Unlike early onset foot conditions such as Congenital Talipes Equinovarus (Clubfoot) which is treated within the first years of birth (Dobbs & Gurnett, 2009), CMT usually occurs over the first 2 decades of life and then progresses relatively thereafter over decades, and neither is it restricted to the feet as it may progress from the feet to the entire lower limb region and even the upper limbs in some subtypes of the condition (Pareyson & Marchesi, 2009).

Though the diagnostic process may be complicated, there are at least 25 specific genes that have been identified to be associated with CMT and 70% of patients are now able to receive a precise molecular genetic diagnosis. The process generally includes identification and definition of the clinical phenotype, identification of the inheritance pattern, electrophysiological examination and a molecular analysis (Pareyson & Marchesi, 2009). The molecular diagnosis can be significantly aided by clinical information/findings of the patients including the age of CMT onset, severity of the disease and presence of uncommon features which still may be associated with CMT such as optic atrophy, vocal cord palsy and glaucoma (Shy et al, 2005; Pareyson, Scaori & Laura, 2006; Barisic et al., 2008; Reilly, 2007; Szigeti & Lupski, 2009).

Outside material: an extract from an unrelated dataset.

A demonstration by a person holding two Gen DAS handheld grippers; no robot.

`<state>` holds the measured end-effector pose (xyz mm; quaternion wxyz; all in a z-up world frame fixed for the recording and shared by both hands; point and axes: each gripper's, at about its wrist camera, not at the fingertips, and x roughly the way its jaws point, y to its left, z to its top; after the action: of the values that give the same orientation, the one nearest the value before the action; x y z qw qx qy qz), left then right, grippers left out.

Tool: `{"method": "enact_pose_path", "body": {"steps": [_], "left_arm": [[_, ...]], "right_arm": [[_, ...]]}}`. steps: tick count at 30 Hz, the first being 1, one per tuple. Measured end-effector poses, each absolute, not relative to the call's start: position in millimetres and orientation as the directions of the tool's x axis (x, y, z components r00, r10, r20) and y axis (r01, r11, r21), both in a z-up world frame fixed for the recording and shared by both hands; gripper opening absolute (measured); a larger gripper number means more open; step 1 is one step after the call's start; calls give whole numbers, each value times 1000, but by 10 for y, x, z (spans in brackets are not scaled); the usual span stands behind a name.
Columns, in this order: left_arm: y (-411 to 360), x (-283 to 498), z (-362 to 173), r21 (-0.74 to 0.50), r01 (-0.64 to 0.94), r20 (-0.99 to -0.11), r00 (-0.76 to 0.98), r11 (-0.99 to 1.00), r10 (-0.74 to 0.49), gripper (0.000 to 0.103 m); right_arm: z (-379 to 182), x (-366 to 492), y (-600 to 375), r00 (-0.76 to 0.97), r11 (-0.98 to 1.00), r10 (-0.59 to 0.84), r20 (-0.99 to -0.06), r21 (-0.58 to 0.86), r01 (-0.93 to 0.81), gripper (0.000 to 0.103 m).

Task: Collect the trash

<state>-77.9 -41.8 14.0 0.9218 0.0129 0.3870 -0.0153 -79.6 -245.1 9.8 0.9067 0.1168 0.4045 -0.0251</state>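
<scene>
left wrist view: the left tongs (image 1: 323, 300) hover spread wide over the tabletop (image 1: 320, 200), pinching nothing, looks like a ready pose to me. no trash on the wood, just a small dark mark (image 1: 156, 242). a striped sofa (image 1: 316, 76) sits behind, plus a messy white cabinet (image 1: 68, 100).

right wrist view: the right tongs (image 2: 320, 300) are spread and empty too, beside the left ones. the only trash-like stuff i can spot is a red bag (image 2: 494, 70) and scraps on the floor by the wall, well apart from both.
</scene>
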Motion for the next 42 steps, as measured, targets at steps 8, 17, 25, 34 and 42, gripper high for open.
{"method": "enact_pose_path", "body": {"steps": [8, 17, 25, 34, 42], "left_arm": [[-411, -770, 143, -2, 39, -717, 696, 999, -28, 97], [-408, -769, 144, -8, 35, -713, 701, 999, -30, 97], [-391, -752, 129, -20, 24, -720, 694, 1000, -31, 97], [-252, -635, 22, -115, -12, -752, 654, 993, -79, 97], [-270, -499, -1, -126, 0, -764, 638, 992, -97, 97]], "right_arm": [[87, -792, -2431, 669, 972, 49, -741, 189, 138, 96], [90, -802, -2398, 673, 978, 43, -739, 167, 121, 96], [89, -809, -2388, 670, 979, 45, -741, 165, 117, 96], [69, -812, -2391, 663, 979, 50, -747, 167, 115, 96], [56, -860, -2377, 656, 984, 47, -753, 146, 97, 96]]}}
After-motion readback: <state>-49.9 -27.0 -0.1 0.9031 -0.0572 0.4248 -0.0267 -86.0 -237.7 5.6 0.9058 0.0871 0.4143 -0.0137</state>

Based on nerve conduction studies and nerve pathology, CMT can be classified into two types: Demyelinating CMT which is characterised by slow nerve conduction velocities (<35 m/s in the upper limb motor nerves) and is further split into CMT-1 or CMT-4. This split is based on inheritance identification, with CMT-1 presenting itself as autosomal dominant (defect in a dominant non sex specific chromosome) and CMT-4 as autosomal recessive (defect in a recessive non sex specific chromosome). The second type of CMT is axonal and these are characterised by relatively faster nerve conduction velocities (>35 m/s) and pathological evidence of chronic axonal degeneration. Autosomal dominant forms such as CMT-1, CMT-2, dHMN are the most common expressions of CMT in cases while autosomal recessive forms are slightly more rare and severe with an early onset and can be either demyelinating or axonal such as CMT-4, AR-CMT-2 and AR-dHMN. (Ouvrier, Geevasingha, & Ryan, 2007; Vallat, Tazir, Magdelaine, & Sturtz, 2005). However, with the knowledge of CMT being consistently further enhanced, research has begun to find many subtypes in between some of the above mentioned, most importantly CMT-X or x linked CMT (CMT-X1), which is a form of the disease carried by the parent in the x-chromosome (responsible for determining the child’s sex) and is then passed down. This type of CMT cannot be transferred from male to male (therefore a son cannot inherit this from his father) but it is still found to be more common in men (Pareyson, Scaori & Laura, 2006; Barisic et al., 2008).

CMT4

Figure 2. Some of the most common symptoms of CMT

Due to most forms of CMT being an autosomal disorder, it is not specific to gender and effects both men and women equally (Dyck, Chance, Lebo & Carney, 1993). All muscles and muscle fiber types are effected with the distal muscles being effected the most severely (Tsairis, 1974; Borg & Ericson-Gripenstedt, 2002; Erikson, Ansved & Borg, 1998). Symptoms include muscle wastage, muscle weakness, atrophy in the lower limb muscles (particularly the calves), reduced (or absent) deep tendon reflexes, change in gait with difficulty in walking/running, arched feet with development of ‘hammer toes’ and muscle cramps. In some cases, the hands are also affected, along with the fore arms, leading to hand tremors and a clawed hand posture. Sensory loss generally follows a similar pathway (from lower to upper limb) causing loss of sensation within the feet and hands in terms of pain, vibration and touch (Shy et al, 2005; Pareyson, Scaori & Laura, 2006; Barisic et al., 2008; Jani-Acsadi, Krajewski, & Shy, 2008; Reilly, 2007; Szigeti & Lupski, 2009). Onset has been recorded in some cases at such early age that it has caused hypotonia (‘floppy baby syndrome’) and delayed motor development, whilst in other cases, CMT has not fully expressed itself until much later on in life (Pareyson & Marchesi, 2009).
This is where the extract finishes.